A Piazza del Duomo a également parlé, entre autres, Mas Thiam, sénateur représentant les Sénégalais de l’Extérieur.

Un nouveau rendez-vous a été convoqué, samedi 17 décembre, à 15h, à Piazza Dalmazia, pour un «grand événement» tandis que d’autres manifestations ont été promues pour aujourd’hui et les jours à venir à Firenze, Pistoia et Pisa. Tous et pas seulement les Sénégalais ont été invités. 

«Nous sommes des gens très doux mais quand il s’agit de descendre dans la rue, on ne plaisante pas.
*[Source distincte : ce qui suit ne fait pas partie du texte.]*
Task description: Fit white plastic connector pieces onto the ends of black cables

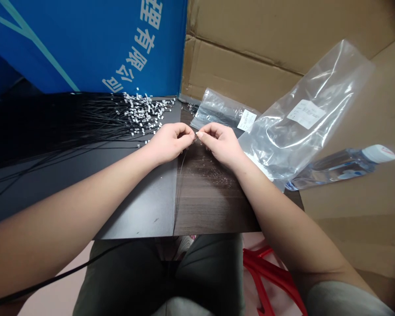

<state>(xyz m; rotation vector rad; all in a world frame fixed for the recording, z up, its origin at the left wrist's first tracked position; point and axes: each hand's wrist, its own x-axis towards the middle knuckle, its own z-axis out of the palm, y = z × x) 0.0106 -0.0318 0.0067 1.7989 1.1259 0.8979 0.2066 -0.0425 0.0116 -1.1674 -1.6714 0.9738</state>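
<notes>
My left hand [171,141] and my right hand [221,142] meet fingertip to fingertip just above the dark wood tabletop. Both are closed in a pinch. A thin black wire [181,169] runs down from beneath my left fingers toward the table's front edge. Between my right thumb and forefinger a tiny white connector [198,134] shows, mostly covered by the fingertips. Whether wire and connector are joined is hidden. Left of my hands lies a large bundle of black wires [85,115] with white connectors [145,112] on their ends.
Behind my hands lies a labelled clear bag [217,109] holding dark strands. A larger clear plastic bag [292,123] and a water bottle [342,166] are at the right. Tiny clear bits [217,173] are scattered on the tabletop. Cardboard [243,66] and a blue panel [118,39] stand behind.
</notes>
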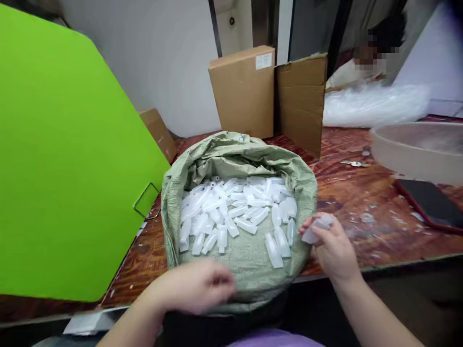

Ce que nous avons fait en 1990 montre que nous n’avons pas peur de combattre. Nous voulons faire une grande manifestation pacifique. Ce qui s’est passé à Firenze ne doit pas se répéter. Nous voulons la vérité: pourquoi ce gars si dangereux, qui était sur le web, était en ballade?», a déclaré Pape Diaw, le porte-parole de la communauté sénégalaise florentine, qui a d’ailleurs annoncé une conférence de presse pour «donner notre version, car il y a aussi des choses qui ne nous apparaissent pas claires».